Taking on New Challenges: Athlete Officials at World Winter Games
Athletes ready for a new challenge can also become officials through the Special Olympics Officials Program for Athletes. Athletes who become certified officials may also qualify to serve as officials in competitions within the national Governing Body or International Federation.
At the 2009 Special Olympics World Winter Games, there will be more athlete officials than at any previous Special Olympics World Winter Games. And for the first time athletes from Jamaica and South Africa will officiate floor hockey at World Winter Games.
Special Olympics South Africa athlete Nhlanhla William “Jimmy” Masina is an official for the sport of floor hockey at the 2009 Special Olympics World Winter Games. He is the first athlete to be selected from South Africa and the Africa region for this role, a strong testament to the talent that individuals with an intellectual disability display when provided with the necessary training and support.
Masina, 27, was raised by his adoring grandmother Maggie Thomo in Tsakane. It was during his early years at Kombihlela Primary School that teachers discovered that Masina had a learning disability and transferred him to Matshediso School for Learners with Special Education Needs. It was at home that Masina struggled the most to be accepted and for years had to endure his younger sisters and brothers refer to him as “mad.” Through skills training and support at Matshediso School, Masina was able to take on a meaningful role at the school, learning and later teaching sewing to other students with an intellectual disability.
Masina was introduced to Special Olympics in the late 1990s, competing in football and athletics, but it was in floor hockey that he really excelled. Masina found an additional calling in 2000, when he was invited to a two-day Special Olympics South Africa officiating workshop in floor hockey.
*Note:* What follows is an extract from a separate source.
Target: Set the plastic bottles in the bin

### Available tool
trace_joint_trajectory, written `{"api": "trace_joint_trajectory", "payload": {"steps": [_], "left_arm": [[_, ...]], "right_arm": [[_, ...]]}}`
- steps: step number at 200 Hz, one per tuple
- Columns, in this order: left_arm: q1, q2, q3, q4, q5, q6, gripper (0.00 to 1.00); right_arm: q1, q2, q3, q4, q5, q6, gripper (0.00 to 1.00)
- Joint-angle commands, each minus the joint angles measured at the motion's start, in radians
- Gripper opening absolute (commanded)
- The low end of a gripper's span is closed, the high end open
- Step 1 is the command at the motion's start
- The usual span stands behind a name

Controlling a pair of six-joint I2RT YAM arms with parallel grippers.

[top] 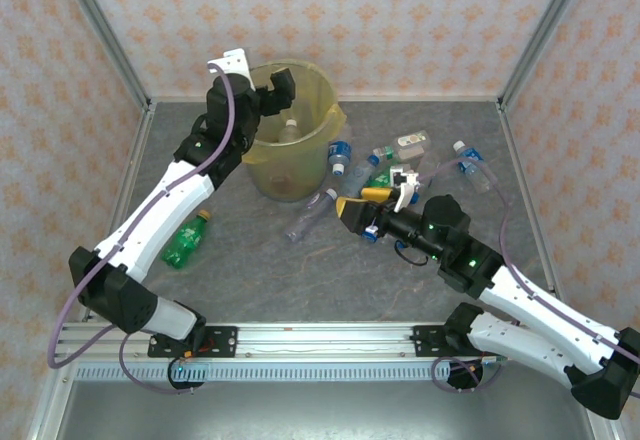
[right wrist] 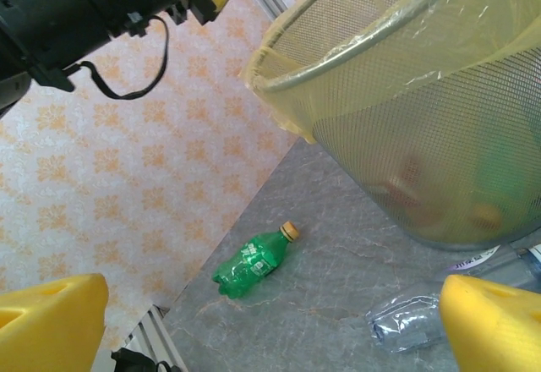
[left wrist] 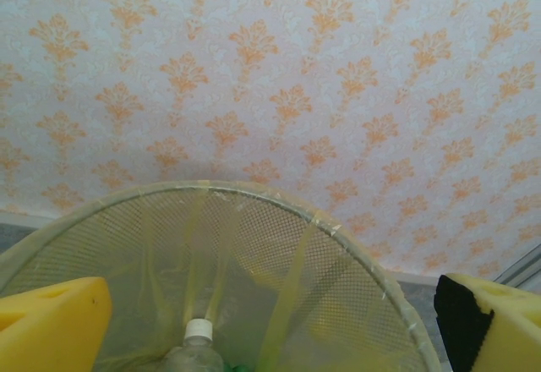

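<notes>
The bin [top: 290, 120] is a yellow-lined mesh bucket at the back left of the table. My left gripper [top: 275, 95] hangs open over its mouth with nothing between its yellow pads [left wrist: 52, 321]. Below it a clear bottle with a white cap [left wrist: 196, 347] lies inside the bin [left wrist: 338, 245]. My right gripper [top: 362, 205] is open and empty near the table's middle, pointing left. A green bottle [top: 186, 240] with an orange cap lies on the left, also in the right wrist view [right wrist: 254, 262]. A clear bottle [top: 308, 218] lies just in front of the bin.
Several more bottles [top: 410, 145] lie in a cluster right of the bin, one [top: 470, 165] farther right. Patterned walls close in the table on three sides. The left arm [right wrist: 84, 0] reaches above the bin's rim [right wrist: 355, 46]. A rail [top: 300, 340] runs along the near edge.
</notes>
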State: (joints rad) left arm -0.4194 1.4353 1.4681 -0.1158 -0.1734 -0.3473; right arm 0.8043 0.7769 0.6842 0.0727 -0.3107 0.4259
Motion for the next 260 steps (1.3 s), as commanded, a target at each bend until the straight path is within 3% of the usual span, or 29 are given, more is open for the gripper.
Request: {"api": "trace_joint_trajectory", "payload": {"steps": [1, 88, 163, 217, 240, 260], "left_arm": [[-0.009, -0.074, -0.040, -0.029, -0.011, -0.027, 0.99], [0.008, -0.359, -0.309, -0.135, -0.126, -0.093, 0.99], [0.136, -0.570, -0.569, -0.306, -0.251, -0.130, 0.99], [0.216, -0.629, -0.733, -0.323, -0.229, -0.233, 0.99], [0.308, -0.611, -0.768, -0.306, -0.193, -0.260, 0.99], [0.432, -0.583, -0.789, -0.295, -0.098, -0.261, 0.99]], "right_arm": [[0.009, -0.007, -0.007, 0.035, 0.001, -0.013, 1.00], [0.008, 0.070, 0.014, 0.064, -0.093, -0.045, 1.00], [0.065, 0.174, -0.026, 0.177, -0.166, -0.087, 1.00], [0.075, 0.212, -0.099, 0.320, -0.274, -0.099, 1.00], [0.081, 0.215, -0.118, 0.349, -0.282, -0.098, 1.00], [0.081, 0.201, -0.128, 0.339, -0.267, -0.102, 1.00]]}}
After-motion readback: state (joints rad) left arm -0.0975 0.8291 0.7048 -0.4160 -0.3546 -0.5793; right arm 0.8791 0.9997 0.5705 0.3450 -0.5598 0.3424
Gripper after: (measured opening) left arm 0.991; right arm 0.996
Today, he is one of Special Olympics South Africa’s most senior and experienced officials, umpiring at numerous provincial and national events. His selection to officiate at the 2009 Special Olympics World Winter Games came as no surprise to fellow Special Olympics South Africa officials who know him to be accurate and level headed even during the most heated finals.
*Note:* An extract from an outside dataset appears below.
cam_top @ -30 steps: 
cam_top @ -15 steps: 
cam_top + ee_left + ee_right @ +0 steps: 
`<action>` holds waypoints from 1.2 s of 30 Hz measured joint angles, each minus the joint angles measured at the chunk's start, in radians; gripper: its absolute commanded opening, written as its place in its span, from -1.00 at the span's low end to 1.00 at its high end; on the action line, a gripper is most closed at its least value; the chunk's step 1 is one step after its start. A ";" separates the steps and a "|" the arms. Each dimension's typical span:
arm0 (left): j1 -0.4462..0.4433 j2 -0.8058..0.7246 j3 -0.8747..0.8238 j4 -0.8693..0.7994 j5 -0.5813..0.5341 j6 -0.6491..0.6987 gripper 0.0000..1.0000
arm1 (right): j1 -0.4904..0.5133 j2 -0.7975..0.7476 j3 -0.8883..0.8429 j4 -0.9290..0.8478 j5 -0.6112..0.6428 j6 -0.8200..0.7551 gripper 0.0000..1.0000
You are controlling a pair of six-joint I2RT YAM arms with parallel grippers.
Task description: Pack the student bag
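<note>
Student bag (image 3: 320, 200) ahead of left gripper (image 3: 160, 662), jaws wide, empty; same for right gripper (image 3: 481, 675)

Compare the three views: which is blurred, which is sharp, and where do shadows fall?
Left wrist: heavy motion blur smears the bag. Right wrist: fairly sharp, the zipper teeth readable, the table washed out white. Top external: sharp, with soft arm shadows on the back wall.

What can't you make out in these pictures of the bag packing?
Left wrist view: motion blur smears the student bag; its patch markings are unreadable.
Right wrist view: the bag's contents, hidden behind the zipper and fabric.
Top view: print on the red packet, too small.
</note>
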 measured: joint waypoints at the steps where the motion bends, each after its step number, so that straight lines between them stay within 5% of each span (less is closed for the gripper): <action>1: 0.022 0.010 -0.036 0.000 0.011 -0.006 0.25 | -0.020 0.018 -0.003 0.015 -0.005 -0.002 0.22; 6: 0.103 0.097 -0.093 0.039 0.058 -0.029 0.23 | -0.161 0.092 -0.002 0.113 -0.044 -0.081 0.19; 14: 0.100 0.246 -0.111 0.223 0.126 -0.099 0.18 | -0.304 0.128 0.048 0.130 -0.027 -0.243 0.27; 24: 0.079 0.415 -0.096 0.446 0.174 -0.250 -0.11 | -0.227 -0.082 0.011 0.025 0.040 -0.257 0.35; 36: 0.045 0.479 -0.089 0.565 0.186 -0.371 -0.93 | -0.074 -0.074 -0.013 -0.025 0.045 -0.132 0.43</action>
Special Olympics Pennsylvania athlete and official Becky Fischer also will be on the floor hockey court during the 2009 World Games. She’s been an official for 10 years and refereed the Division 11, gold-medal round, between Austria and Algeria at the 2005 Special Olympics World Winter Games.
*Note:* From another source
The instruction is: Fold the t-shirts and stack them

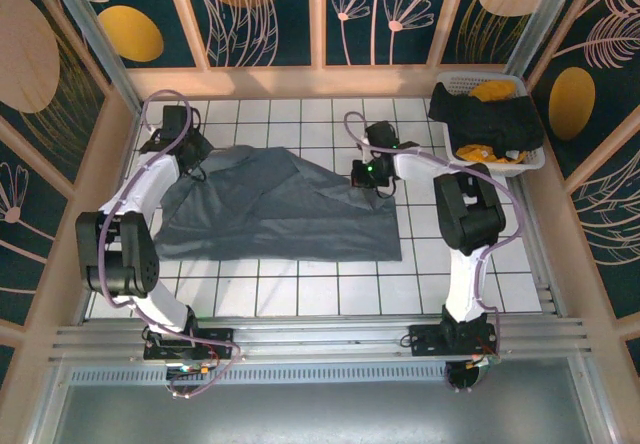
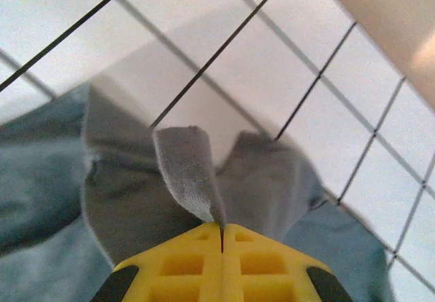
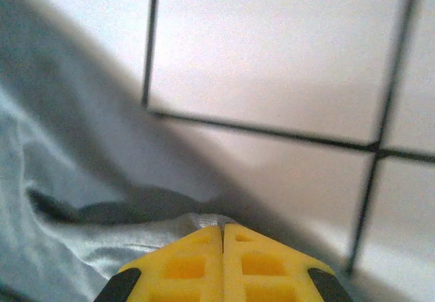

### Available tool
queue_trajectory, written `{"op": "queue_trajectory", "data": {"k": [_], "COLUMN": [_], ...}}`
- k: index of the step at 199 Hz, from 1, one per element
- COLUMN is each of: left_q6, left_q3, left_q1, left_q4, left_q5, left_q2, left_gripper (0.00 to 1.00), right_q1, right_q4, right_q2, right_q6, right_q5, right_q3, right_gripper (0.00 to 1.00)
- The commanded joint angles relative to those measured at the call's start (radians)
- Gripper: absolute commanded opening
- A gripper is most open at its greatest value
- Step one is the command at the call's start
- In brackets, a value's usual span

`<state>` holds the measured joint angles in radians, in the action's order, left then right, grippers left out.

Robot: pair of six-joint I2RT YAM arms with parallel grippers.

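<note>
A large slate blue-grey t-shirt (image 1: 280, 209) lies rumpled across the white tiled table (image 1: 300, 284). At its far left corner, my left gripper (image 1: 188, 162) is shut on a raised fold of the cloth (image 2: 187, 173), which stands up from between the closed yellow fingertips (image 2: 222, 228). My right gripper (image 1: 369, 177) is at the shirt's far right edge. Its jaws (image 3: 223, 226) are shut, with the cloth's edge (image 3: 61, 247) bunched at their tips. A black t-shirt (image 1: 490, 116) and a mustard-yellow one (image 1: 494, 91) lie in the basket.
The white laundry basket (image 1: 500, 169) stands at the back right corner against the wall. Wooden frame walls close in the table on three sides. Bare tiles lie in front of the shirt and to its right (image 1: 440, 274).
</note>
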<state>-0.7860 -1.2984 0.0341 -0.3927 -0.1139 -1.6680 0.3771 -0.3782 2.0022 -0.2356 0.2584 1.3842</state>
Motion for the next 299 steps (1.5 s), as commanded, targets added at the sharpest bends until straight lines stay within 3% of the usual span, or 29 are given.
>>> {"op": "queue_trajectory", "data": {"k": [1,69,122,154,191,249,299], "left_q6": [0.066,0.206,0.219,0.215,0.17,0.009,-0.131], "left_q3": [-0.127,-0.469,-0.539,-0.405,-0.174,0.151,0.401], "left_q1": [0.006,-0.007,-0.034,-0.042,-0.042,-0.042,-0.044], "left_q4": [0.042,0.063,0.084,0.118,0.173,0.082,-0.002], "left_q5": [0.018,-0.035,-0.003,-0.007,-0.031,-0.225,-0.337], "left_q2": [-0.081,-0.353,-0.416,-0.331,-0.142,0.143,0.306], "left_gripper": [0.0,0.0,0.0,0.0,0.0,0.0,0.0], "right_q1": [-0.054,-0.163,-0.189,-0.186,-0.16,-0.131,-0.11], "right_q4": [-0.029,-0.115,-0.141,-0.111,-0.047,0.053,0.083], "right_q2": [-0.045,0.166,0.245,0.214,0.08,-0.188,-0.282], "right_q6": [-0.018,-0.055,-0.064,-0.055,-0.054,-0.131,-0.146], "right_q5": [-0.078,-0.112,-0.068,-0.02,-0.046,-0.14,-0.116], "right_q3": [0.087,0.37,0.492,0.467,0.318,-0.04,-0.266], "right_gripper": [0.0,0.0,0.0,0.0,0.0,0.0,0.0]}}
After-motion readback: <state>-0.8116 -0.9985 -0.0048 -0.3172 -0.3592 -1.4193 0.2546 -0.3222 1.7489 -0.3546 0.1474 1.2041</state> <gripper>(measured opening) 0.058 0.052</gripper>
Fischer’s history with Special Olympics goes way back. She got involved at 9 years old, when her physical education teacher asked her if she’d be interested in joining Special Olympics because it was starting an Alpine skiing program and it was free. “I thought ‘free skiing, a new sport? Why not?’ I skied until I was 18 and competed in athletics too.” At 18, Fischer hung up her skis and athletic shoes and decided to coach instead. “I retired from competition in favor of coaching and officiating,” said Fischer. “I like officiating better than coaching. An official has more responsibility, and more responsibility makes you a better person.”
Despite being told by a special education teacher that she was not “college material,” Fischer graduated from Penn State University with an Associates Degree in Childcare Development on 21 December 2008. Although it took her six years, Fischer never dropped a class and passed every one she took, including statistics. It was a dream come true for Fischer.
Along with Masina and Fischer, Richard Oates from Kingston, Jamaica, and Nicholas Daniels from Georgia, USA, also will officiate floor hockey games. Syd Lea from Maryland, USA, will be the athlete official for speed skating.